Work to complete: Transcribe the listing below in full, exactly, with no images.

Source data:
################

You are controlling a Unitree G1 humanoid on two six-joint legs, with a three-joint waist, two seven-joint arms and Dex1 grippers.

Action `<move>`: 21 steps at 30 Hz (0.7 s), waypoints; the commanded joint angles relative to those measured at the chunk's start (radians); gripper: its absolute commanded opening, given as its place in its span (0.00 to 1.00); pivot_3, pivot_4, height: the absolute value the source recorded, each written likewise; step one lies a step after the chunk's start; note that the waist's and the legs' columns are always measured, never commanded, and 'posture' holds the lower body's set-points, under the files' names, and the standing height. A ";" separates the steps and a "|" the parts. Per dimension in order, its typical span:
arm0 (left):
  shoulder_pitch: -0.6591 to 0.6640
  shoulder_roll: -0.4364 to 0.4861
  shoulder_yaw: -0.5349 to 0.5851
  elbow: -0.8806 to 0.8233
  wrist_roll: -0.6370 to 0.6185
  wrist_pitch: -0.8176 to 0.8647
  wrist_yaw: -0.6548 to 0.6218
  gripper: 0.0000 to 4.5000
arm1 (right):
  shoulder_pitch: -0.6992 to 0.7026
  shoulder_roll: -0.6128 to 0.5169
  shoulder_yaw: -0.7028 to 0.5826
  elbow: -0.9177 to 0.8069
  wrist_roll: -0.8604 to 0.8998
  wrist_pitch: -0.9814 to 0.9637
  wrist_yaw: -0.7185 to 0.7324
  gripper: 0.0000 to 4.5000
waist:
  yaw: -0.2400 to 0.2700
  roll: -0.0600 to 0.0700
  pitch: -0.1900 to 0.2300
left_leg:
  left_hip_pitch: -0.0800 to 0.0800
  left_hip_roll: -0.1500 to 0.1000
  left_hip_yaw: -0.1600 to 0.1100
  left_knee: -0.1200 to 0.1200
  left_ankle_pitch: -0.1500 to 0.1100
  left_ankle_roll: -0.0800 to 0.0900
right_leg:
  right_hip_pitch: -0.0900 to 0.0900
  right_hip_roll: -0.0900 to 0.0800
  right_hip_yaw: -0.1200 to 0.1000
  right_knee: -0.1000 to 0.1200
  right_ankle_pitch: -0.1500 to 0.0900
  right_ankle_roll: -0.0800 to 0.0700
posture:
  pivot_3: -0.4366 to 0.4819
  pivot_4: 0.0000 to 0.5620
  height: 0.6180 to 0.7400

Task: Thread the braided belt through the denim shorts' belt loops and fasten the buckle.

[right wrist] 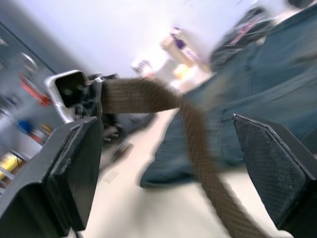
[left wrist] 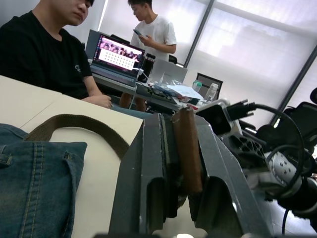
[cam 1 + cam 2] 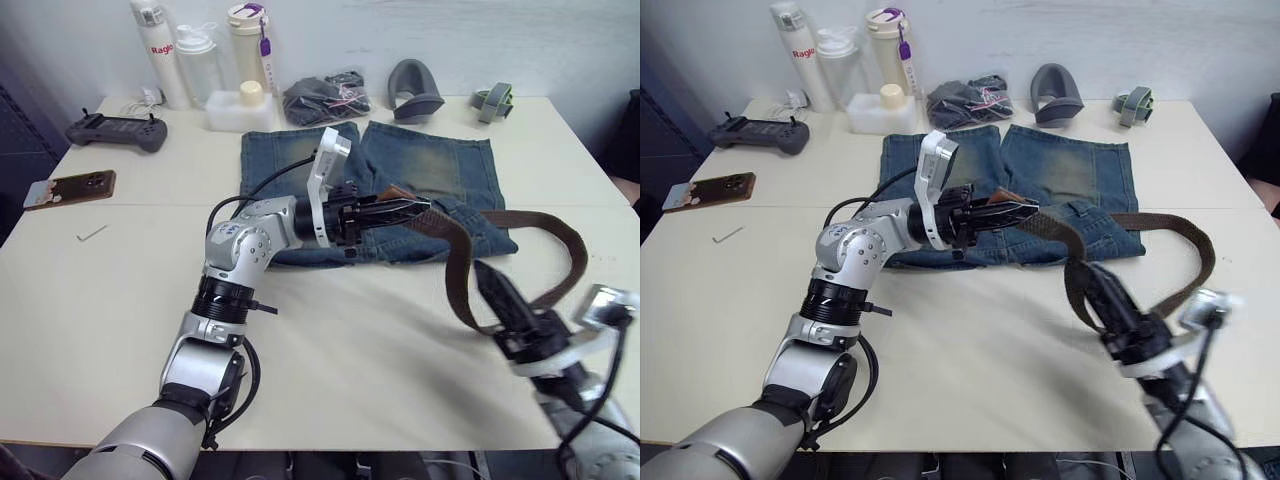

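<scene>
1. Left eye view shows the denim shorts [image 3: 400, 190] lying flat on the table [image 3: 120, 300], waistband toward the robot.
2. The left tool [image 3: 405, 212] sits over the waistband, clenched on one end of the belt [image 3: 455, 262]; the left wrist view shows the brown strap pinched between its fingers [image 2: 153, 168].
3. From there the belt arches off the shorts, loops down over the bare table near the right tool [image 3: 490, 285], then curves back across the right leg of the shorts.
4. The right tool is released: in the right wrist view its fingers [image 1: 74, 168] stand wide apart with the strap running between them, touching neither.
5. Whether the belt passes through any loop cannot be told; the left tool covers that stretch of waistband.
6. Behind the shorts stand three bottles [image 3: 205, 60], a white box [image 3: 240, 110], a dark bundle of fabric [image 3: 325, 98], a grey cup-shaped piece [image 3: 413, 88] and a green strap [image 3: 493, 100].
7. On the left lie a controller [image 3: 118, 130], a phone [image 3: 70, 188] and a hex key [image 3: 92, 233].
8. The left wrist view shows two people and a laptop [image 2: 116, 57] beyond the table.
</scene>
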 commanded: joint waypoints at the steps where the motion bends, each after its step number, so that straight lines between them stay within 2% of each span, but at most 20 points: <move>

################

Exercise result:
You are controlling a Unitree G1 humanoid on two six-joint legs, with a three-joint waist, two seven-joint arms and Dex1 grippers.

Action `<move>`: 21 steps at 30 Hz (0.7 s), waypoints; the commanded joint angles relative to those measured at the chunk's start (radians); gripper: its absolute commanded opening, given as its place in its span (0.00 to 1.00); pivot_3, pivot_4, height: the absolute value the source recorded, each written likewise; step one lies a step after the chunk's start; note that the waist's and the legs' columns are always measured, never commanded, and 'posture' holds the lower body's set-points, under the files' names, and the standing height. A ";" separates the steps and a "|" the parts. Per dimension in order, its typical span:
arm0 (left):
  shoulder_pitch: -0.6591 to 0.6640
  shoulder_roll: -0.4364 to 0.4861
  shoulder_yaw: -0.5349 to 0.5851
  elbow: -0.8806 to 0.8233
  wrist_roll: -0.6370 to 0.6185
  wrist_pitch: -0.8176 to 0.8647
  wrist_yaw: -0.6548 to 0.6218
  gripper: 0.0000 to 4.5000
arm1 (right):
  shoulder_pitch: -0.6992 to 0.7026
  shoulder_roll: -0.6128 to 0.5169
  shoulder_yaw: -0.7028 to 0.5826
  elbow: -0.9177 to 0.8069
  wrist_roll: -0.8604 to 0.8998
  wrist_pitch: -0.9814 to 0.9637
  wrist_yaw: -0.7185 to 0.7324
  gripper: 0.0000 to 4.5000
waist:
  yaw: -0.2400 to 0.2700
  roll: -0.0600 to 0.0700
  pitch: -0.1900 to 0.2300
left_leg:
  left_hip_pitch: -0.0800 to 0.0800
  left_hip_roll: -0.1500 to 0.1000
  left_hip_yaw: -0.1600 to 0.1100
  left_knee: -0.1200 to 0.1200
  left_ankle_pitch: -0.1500 to 0.1100
  left_ankle_roll: -0.0800 to 0.0900
right_leg:
  right_hip_pitch: -0.0900 to 0.0900
  right_hip_roll: -0.0900 to 0.0800
  right_hip_yaw: -0.1200 to 0.1000
  right_knee: -0.1000 to 0.1200
  right_ankle_pitch: -0.1500 to 0.0900
  right_ankle_roll: -0.0800 to 0.0700
posture:
  pivot_3: -0.4366 to 0.4819
  pivot_4: 0.0000 to 0.5620
  height: 0.6180 to 0.7400

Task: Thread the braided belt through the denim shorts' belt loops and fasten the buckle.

[right wrist] 
[left wrist] 
[cam 1 + cam 2] 

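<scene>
1. Left eye view shows the denim shorts [image 3: 400, 190] lying flat on the table [image 3: 120, 300], waistband toward the robot.
2. The left tool [image 3: 405, 212] sits over the waistband, clenched on one end of the belt [image 3: 455, 262]; the left wrist view shows the brown strap pinched between its fingers [image 2: 153, 168].
3. From there the belt arches off the shorts, loops down over the bare table near the right tool [image 3: 490, 285], then curves back across the right leg of the shorts.
4. The right tool is released: in the right wrist view its fingers [image 1: 74, 168] stand wide apart with the strap running between them, touching neither.
5. Whether the belt passes through any loop cannot be told; the left tool covers that stretch of waistband.
6. Behind the shorts stand three bottles [image 3: 205, 60], a white box [image 3: 240, 110], a dark bundle of fabric [image 3: 325, 98], a grey cup-shaped piece [image 3: 413, 88] and a green strap [image 3: 493, 100].
7. On the left lie a controller [image 3: 118, 130], a phone [image 3: 70, 188] and a hex key [image 3: 92, 233].
8. The left wrist view shows two people and a laptop [image 2: 116, 57] beyond the table.
</scene>
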 commanded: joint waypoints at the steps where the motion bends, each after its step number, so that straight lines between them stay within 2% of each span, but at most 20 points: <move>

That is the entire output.